Items from a dataset
══════════════════════════════

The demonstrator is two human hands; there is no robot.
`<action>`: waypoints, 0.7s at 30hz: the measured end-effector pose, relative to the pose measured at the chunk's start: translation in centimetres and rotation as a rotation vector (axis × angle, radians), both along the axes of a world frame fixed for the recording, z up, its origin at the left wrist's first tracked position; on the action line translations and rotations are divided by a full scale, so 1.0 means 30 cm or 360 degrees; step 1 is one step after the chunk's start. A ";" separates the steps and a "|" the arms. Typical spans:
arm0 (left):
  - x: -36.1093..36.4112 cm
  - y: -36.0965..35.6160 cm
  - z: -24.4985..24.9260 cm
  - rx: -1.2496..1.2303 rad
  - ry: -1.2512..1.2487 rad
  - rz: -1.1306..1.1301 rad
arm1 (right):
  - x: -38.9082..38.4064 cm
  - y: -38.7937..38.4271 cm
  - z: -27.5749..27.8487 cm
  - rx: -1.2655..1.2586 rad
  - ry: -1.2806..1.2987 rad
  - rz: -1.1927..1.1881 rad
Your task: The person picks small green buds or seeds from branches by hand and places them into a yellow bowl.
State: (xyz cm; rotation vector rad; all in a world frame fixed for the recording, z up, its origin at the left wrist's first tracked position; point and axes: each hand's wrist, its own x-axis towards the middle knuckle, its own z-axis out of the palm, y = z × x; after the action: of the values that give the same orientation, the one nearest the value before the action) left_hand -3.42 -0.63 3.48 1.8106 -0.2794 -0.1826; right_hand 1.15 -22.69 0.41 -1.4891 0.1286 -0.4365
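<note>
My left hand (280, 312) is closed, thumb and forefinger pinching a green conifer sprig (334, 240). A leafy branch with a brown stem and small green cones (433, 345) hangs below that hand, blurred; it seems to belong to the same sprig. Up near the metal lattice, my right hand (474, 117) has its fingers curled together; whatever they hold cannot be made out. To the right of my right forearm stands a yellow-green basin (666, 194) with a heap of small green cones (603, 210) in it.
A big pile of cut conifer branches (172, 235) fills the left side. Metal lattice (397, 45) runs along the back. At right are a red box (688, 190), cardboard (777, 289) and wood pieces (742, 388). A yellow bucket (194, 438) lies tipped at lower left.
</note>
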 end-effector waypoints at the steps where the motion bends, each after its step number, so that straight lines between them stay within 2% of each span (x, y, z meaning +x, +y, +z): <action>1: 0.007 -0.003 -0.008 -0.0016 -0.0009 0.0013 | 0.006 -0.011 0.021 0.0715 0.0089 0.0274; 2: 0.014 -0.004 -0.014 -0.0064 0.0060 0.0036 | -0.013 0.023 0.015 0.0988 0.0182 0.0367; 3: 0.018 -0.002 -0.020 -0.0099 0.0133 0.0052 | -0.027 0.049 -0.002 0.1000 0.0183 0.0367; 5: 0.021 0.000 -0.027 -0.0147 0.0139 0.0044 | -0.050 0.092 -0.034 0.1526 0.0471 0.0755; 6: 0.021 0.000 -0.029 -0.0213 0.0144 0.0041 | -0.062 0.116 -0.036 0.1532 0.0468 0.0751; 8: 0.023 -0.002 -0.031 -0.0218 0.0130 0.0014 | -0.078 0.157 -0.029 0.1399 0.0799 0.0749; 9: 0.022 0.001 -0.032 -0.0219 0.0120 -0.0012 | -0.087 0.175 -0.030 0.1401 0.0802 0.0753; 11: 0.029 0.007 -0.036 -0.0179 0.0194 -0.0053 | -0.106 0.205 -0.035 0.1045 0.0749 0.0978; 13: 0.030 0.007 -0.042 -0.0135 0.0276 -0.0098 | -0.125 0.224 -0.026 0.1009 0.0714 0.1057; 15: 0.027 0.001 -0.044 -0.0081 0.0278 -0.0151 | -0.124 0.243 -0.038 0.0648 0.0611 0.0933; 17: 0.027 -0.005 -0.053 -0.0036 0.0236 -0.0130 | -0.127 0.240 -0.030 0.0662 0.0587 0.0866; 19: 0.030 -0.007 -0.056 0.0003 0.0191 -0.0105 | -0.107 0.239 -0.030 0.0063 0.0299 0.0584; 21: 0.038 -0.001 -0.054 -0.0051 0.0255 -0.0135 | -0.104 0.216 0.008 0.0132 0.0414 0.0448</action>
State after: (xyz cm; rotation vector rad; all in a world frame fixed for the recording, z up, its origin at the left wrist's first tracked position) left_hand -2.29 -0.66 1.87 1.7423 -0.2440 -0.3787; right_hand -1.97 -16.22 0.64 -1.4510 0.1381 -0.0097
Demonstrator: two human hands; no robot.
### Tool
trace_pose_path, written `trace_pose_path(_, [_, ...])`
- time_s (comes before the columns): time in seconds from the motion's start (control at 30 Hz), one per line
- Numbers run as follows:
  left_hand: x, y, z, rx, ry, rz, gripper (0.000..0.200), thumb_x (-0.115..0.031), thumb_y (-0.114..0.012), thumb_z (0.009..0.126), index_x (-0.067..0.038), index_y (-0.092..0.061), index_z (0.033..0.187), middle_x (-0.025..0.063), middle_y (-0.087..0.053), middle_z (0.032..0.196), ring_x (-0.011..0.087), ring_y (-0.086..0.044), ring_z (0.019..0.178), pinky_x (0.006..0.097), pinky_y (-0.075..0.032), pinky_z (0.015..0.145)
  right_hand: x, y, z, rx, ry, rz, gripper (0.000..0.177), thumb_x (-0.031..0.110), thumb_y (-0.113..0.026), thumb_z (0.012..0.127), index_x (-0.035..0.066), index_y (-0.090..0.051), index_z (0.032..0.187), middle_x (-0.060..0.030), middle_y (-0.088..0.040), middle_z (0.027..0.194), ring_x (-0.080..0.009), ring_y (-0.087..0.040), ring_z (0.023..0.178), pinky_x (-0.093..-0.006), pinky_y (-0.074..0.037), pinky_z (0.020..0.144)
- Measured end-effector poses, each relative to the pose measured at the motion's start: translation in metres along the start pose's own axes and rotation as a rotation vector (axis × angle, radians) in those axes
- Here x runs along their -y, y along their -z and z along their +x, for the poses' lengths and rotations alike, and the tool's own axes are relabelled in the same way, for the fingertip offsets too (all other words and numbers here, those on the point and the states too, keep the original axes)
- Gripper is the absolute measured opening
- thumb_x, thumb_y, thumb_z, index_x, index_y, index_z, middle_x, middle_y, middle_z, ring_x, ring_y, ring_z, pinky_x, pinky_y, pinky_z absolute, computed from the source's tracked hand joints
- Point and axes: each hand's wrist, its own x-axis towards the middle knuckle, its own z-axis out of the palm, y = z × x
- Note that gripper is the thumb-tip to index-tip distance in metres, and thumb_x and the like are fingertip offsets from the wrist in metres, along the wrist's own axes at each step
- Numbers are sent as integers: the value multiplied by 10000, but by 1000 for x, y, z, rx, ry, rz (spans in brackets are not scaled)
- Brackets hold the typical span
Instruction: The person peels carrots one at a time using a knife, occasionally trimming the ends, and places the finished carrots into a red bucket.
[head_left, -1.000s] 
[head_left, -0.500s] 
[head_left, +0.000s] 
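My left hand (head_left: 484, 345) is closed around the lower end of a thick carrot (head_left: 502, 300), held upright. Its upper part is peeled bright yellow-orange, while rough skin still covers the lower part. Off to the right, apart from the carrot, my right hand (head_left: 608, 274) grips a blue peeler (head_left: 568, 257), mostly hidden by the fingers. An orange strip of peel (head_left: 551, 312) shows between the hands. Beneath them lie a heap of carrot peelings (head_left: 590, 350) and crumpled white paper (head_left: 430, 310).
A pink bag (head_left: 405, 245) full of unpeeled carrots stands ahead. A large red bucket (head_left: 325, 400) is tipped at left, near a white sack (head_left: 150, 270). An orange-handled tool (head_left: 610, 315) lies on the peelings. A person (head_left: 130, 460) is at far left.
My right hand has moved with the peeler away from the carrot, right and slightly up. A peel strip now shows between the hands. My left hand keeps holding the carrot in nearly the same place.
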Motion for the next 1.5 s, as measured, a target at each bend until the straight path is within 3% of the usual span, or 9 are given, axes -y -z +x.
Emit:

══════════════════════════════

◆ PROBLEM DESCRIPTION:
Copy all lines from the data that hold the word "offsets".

◆ ANSWER SPACE:
- Here x runs along their -y, y along their -z and z along their +x, for the poses' lengths and rotations alike, and the tool's own axes are relabelled in the same way, for the fingertip offsets too (all other words and numbers here, those on the point and the states too, keep the original axes)
- Note that gripper is the thumb-tip to index-tip distance in metres, and thumb_x and the like are fingertip offsets from the wrist in metres, along the wrist's own axes at each step

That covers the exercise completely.